EL CORAZÓN SOBRE TODO

Pero la revolución técnica habría sido irrelevante sin la historia que la sostenía. Woody, el vaquero de cuerda con voz de Tom Hanks, fue diseñado como un personaje leal y protector, pero también atravesado por el miedo a ser reemplazado. Ese miedo —universal, reconocible en cualquier relación o trabajo— conectó de inmediato con audiencias de todas las edades. A su lado, Buzz Lightyear, el ranger espacial con voz de Tim Allen (la frontera del espacio que amenazaba con reemplazar a la del Oeste en la mitología norteamericana), completaba una dupla que la pantalla no había visto antes.

Cuando “Toy Story” llegó a los cines en noviembre de 1995, fue una sensación inmediata y sostenida: recaudó cerca de 400 millones de dólares en todo el mundo y se convirtió en la película más taquillera del año. El modelo de animación artesanal, dibujado a mano, quedaba atrás para siempre. Para el año 2000, el 50% de las películas animadas ya usaban animación CGI. Para 2009, ese número había trepado al 90%.

La primera cinta estrenó en 1995 y recaudó cerca de 400 millones de dólares

Steve Jobs, que había apostado por Pixar cuando nadie más lo hacía, vio en ese estreno la confirmación de algo que siempre supo: que la tecnología podía ser también poesía. La salida a bolsa de Pixar, que coincidió con el estreno de “Toy Story”, convirtió al fundador de Apple en multimillonario por primera vez. No fue un dato menor: Jobs siempre consideró a Pixar uno de sus logros más importantes, tanto o más que cualquier producto de Apple.

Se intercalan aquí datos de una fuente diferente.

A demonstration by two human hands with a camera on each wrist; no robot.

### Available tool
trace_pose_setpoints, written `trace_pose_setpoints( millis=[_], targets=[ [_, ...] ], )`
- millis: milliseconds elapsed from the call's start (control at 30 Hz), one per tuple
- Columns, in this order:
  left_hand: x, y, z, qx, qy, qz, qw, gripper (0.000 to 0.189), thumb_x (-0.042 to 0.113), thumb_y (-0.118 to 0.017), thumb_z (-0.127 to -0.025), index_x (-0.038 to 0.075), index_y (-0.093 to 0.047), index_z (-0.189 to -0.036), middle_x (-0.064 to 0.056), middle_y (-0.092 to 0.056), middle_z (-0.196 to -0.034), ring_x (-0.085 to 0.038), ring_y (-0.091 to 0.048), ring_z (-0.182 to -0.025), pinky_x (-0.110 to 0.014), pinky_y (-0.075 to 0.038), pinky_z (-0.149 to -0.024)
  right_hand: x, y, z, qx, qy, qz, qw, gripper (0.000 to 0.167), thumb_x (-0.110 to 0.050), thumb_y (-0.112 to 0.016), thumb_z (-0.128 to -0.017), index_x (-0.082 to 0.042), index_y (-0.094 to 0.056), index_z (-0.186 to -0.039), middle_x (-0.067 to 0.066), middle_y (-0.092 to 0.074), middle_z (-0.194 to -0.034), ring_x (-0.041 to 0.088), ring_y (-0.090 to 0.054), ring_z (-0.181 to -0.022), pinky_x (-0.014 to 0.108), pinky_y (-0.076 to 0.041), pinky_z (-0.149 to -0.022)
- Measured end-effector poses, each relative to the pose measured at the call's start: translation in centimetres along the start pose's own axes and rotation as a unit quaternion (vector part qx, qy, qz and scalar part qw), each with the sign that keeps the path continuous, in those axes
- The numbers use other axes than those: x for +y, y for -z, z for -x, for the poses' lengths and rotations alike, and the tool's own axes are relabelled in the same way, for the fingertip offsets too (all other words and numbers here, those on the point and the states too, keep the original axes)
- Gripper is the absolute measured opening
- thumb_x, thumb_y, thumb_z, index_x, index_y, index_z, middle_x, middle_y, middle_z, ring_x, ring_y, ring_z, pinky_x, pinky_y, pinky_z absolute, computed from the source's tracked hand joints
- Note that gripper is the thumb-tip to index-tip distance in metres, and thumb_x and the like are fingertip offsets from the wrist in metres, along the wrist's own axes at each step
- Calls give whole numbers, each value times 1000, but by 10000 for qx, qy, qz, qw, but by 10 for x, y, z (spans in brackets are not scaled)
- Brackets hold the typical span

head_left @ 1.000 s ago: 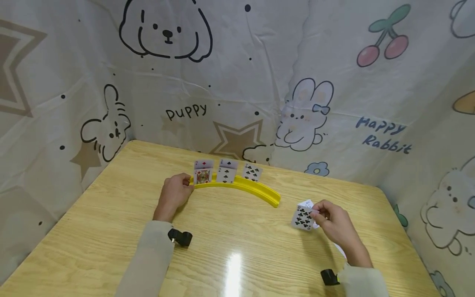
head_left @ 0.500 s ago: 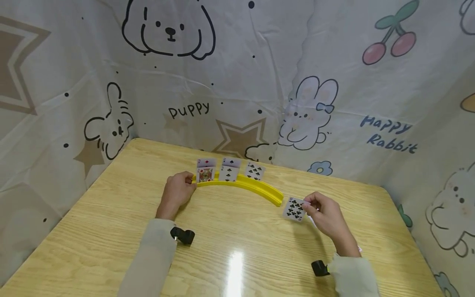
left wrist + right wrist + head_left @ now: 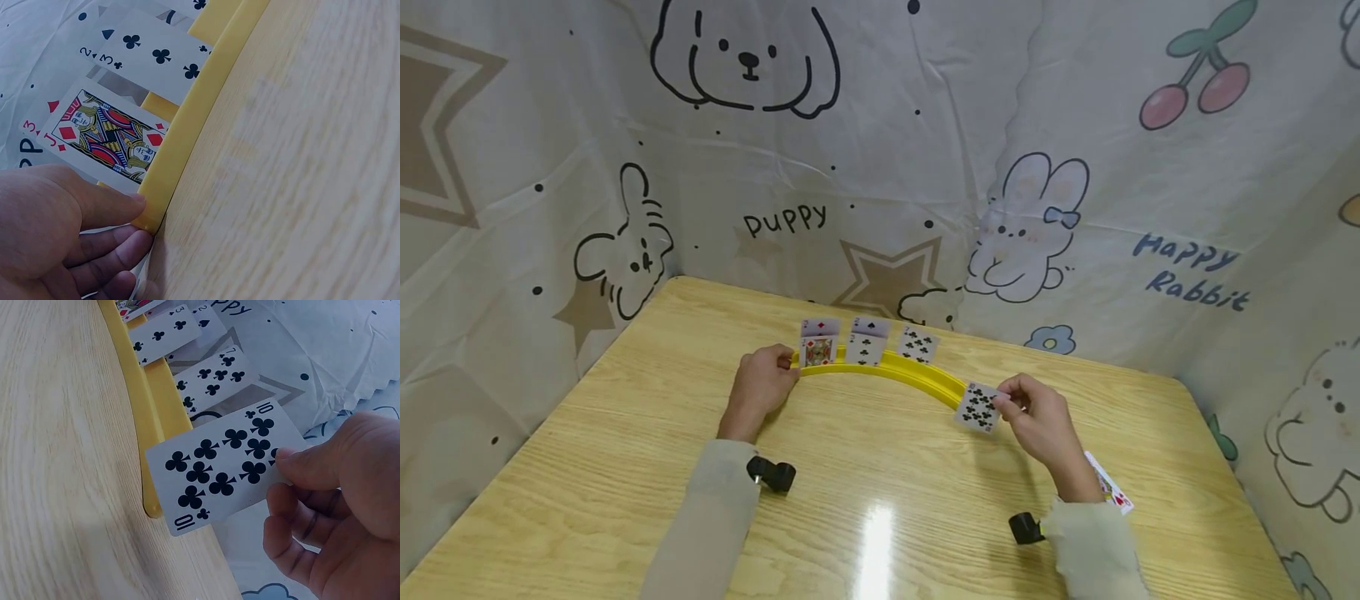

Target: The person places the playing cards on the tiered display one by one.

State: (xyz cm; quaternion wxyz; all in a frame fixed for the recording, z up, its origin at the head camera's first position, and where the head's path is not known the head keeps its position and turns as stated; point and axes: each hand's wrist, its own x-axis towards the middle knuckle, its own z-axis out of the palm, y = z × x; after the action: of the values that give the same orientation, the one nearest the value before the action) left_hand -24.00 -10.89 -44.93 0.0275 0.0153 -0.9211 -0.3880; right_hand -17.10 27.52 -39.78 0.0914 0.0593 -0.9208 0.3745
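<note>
A curved yellow card holder (image 3: 917, 375) stands on the table with playing cards upright in its slots. My left hand (image 3: 763, 385) grips its left end, thumb on top and fingers below in the left wrist view. Beside that thumb stands the jack of diamonds (image 3: 109, 134), a red 3 behind it. The 3 of clubs (image 3: 156, 56) stands with a 2 of spades behind, and the 7 of clubs (image 3: 215, 380) stands alone. Between thumb and fingers my right hand (image 3: 1037, 417) pinches the 10 of clubs (image 3: 222, 465) by its edge, overlapping the holder's right end.
Partly hidden under my right wrist, more playing cards (image 3: 1112, 487) lie on the wooden table (image 3: 820, 492). A patterned cloth (image 3: 880, 150) hangs behind the table and along its sides. Each wrist bears a small black camera.
My right hand has carried the 10 of clubs left and away from me, from near the loose cards to the holder's right end. The left hand keeps its grip on the holder.
</note>
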Motion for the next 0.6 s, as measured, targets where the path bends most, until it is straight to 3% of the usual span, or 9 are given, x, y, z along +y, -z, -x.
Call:
trace_pose_setpoints(
  millis=[300, 600],
  targets=[
    [-2, -1, 1, -35, -26, 26, 10000, 36, 13, -71, -92, -2, -66, -125, -16, -70, -107, -29, -66, -99, -43, -54, -86, -10, -13, -10, 211, 64, -77, 9997, 4, -5, -69, -94, -2, -67, -93, 6, -66, -82, 20, -61, -72, 27, -48, -59],
    [0, 1, 1, -57, 44, 53, 10000, 36, 13, -70, -92, -1, -66, -125, -15, -69, -107, -29, -65, -100, -45, -53, -86, -18, -22, -19, 237, -59, -88, 9997, 5, -8, -70, -94, -3, -69, -94, 7, -66, -86, 22, -60, -79, 36, -48, -68]
  ],
)
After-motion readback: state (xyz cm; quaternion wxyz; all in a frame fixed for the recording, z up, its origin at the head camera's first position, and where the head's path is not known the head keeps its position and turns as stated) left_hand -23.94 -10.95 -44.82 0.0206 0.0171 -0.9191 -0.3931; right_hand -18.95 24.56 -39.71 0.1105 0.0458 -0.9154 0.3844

Ahora, treinta años después, la historia continúa. “Toy Story 5” es dirigida nuevamente por Andrew Stanton, uno de los padres fundadores de la saga, y enfrenta a Woody, Buzz y sus amigos a un enemigo que les resulta más amenazante que Sid o Lotso: la tecnología. La trama nace de lo que el propio Stanton describió como una “toma de conciencia de un problema existencial”: la realidad de que los niños de hoy casi no juegan con objetos físicos.

Es, en cierto modo, la pregunta más honesta que Pixar podría hacerse en su trigésimo aniversario. ¿Qué lugar tienen los juguetes —y las historias— en un mundo de pantallas y algoritmos? Así es la vida: un tango para Pixar contaría cómo ayer fue vanguardia, inventó la animación por computadoras y transformó para siempre el panorama animado global; hoy, cuando todas las películas animadas se le parecen, se pregunta por su lugar en el mundo. Y lanza su respuesta a los cines el próximo jueves.